Is “the Good” something you know and use to justify yourself, like a law in a book, or is “the Good” someone who knows you, like a husband knows his bride and so she conceives fruit?
Is “the Word” something you speak, or more like someone speaking you?
Is Love something you make, or someone who is making you?
Is Righteousness a decision you make and a score kept in a book, or is it a decision God makes as he sits on the throne in the temple that is you?

Recently, I prayed for a friend suffering a great distress. I prayed in tongues, for I didn’t know what to do. I’ve been a wolf at times, but this night I felt like a sheep looking for his Shepherd. I prayed in tongues, and she heard the Word in English. She wrote it down—it was beautiful. It wasn’t me speaking; it was prophecy; it was Jesus.
It was the Shepherd in the Wolf in Sheep’s clothing, shepherding one of his sheep.
How did he get in there? (Perhaps even in stolen fruit, there is seed.)

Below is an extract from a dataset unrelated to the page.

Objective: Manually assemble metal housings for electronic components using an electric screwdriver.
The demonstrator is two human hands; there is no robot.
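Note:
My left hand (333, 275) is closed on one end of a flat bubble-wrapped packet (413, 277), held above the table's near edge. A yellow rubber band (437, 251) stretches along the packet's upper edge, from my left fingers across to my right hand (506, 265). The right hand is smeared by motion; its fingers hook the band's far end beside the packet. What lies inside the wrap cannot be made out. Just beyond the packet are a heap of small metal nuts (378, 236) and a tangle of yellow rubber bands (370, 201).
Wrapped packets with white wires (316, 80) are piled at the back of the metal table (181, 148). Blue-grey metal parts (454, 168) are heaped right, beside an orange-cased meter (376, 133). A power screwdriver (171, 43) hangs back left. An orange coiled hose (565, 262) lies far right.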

I was utterly amazed that Jesus spoke through me… because I was so very “me.”
I thought, “How unusual!” Then I thought, “No, …maybe this is entirely usual.”
Maybe anytime we tell someone about Jesus—because we want to—it’s prophecy.
Maybe love, joy, peace, patience, kindness, goodness, faith, gentleness, and control of self, is NOT yourself.
Maybe all righteousness is His Righteousness imputed to you—ALL OF IT!

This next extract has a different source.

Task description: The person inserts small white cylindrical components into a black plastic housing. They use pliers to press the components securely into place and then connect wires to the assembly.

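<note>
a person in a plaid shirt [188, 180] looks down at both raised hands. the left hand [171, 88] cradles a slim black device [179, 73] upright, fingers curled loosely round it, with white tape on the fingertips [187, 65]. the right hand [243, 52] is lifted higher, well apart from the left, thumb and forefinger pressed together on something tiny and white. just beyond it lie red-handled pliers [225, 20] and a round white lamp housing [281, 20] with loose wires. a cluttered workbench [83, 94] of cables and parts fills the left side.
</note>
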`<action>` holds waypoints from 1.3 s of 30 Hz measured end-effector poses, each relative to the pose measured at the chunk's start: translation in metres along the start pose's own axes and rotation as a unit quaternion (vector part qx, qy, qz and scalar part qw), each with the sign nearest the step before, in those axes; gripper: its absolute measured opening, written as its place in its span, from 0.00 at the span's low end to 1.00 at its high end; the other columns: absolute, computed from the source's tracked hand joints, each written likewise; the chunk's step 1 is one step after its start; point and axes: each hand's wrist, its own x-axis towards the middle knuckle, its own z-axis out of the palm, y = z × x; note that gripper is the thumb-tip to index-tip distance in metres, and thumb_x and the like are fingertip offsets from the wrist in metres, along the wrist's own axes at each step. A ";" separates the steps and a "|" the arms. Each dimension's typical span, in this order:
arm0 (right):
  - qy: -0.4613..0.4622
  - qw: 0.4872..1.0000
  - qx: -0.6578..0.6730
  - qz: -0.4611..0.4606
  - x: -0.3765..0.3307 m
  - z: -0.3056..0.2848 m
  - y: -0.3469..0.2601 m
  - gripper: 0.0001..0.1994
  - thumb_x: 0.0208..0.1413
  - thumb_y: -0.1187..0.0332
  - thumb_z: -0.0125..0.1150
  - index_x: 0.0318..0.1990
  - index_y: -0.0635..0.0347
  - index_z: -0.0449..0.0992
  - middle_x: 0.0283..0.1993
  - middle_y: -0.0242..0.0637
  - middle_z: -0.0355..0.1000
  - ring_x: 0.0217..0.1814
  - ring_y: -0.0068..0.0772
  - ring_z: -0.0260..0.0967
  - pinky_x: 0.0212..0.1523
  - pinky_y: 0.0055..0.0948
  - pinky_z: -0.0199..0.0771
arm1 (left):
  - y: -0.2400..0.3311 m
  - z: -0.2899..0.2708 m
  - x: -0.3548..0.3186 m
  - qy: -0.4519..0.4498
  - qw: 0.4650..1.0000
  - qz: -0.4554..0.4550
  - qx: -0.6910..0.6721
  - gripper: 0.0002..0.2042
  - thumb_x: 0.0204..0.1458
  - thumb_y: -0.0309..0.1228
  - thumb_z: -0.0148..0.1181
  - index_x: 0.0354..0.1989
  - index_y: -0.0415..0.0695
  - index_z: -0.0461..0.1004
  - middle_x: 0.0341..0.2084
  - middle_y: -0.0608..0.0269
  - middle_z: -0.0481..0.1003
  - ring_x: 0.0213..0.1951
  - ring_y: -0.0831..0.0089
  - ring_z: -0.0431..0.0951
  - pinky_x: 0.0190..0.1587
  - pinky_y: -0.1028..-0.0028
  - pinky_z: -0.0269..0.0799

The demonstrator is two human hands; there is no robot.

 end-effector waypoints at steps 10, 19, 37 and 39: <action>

So… what would it mean if we began to feel proud and a little self-righteous; if we picked a little fruit as if it were our own?
Wouldn’t it mean that we just crucified our Lord to feed our flesh; the fruit would rot, and we would begin to smell a wolf?

When you smell a wolf, in you or those around you, you can’t fix it by trying, for it’s all your trying that created the wolf; you have to return to the tree. And who’s hanging on the tree?

“Take and eat. Take and drink,” says Jesus.
You can’t take it like a wolf, if he fore-gave it like the Good Shepherd that He is.

The wolf dies, and the Lamb of God lives.
But you are far more than a sheep; you are the Body of the Great Shepherd.

“Make the tree good and the fruit will be beautiful.”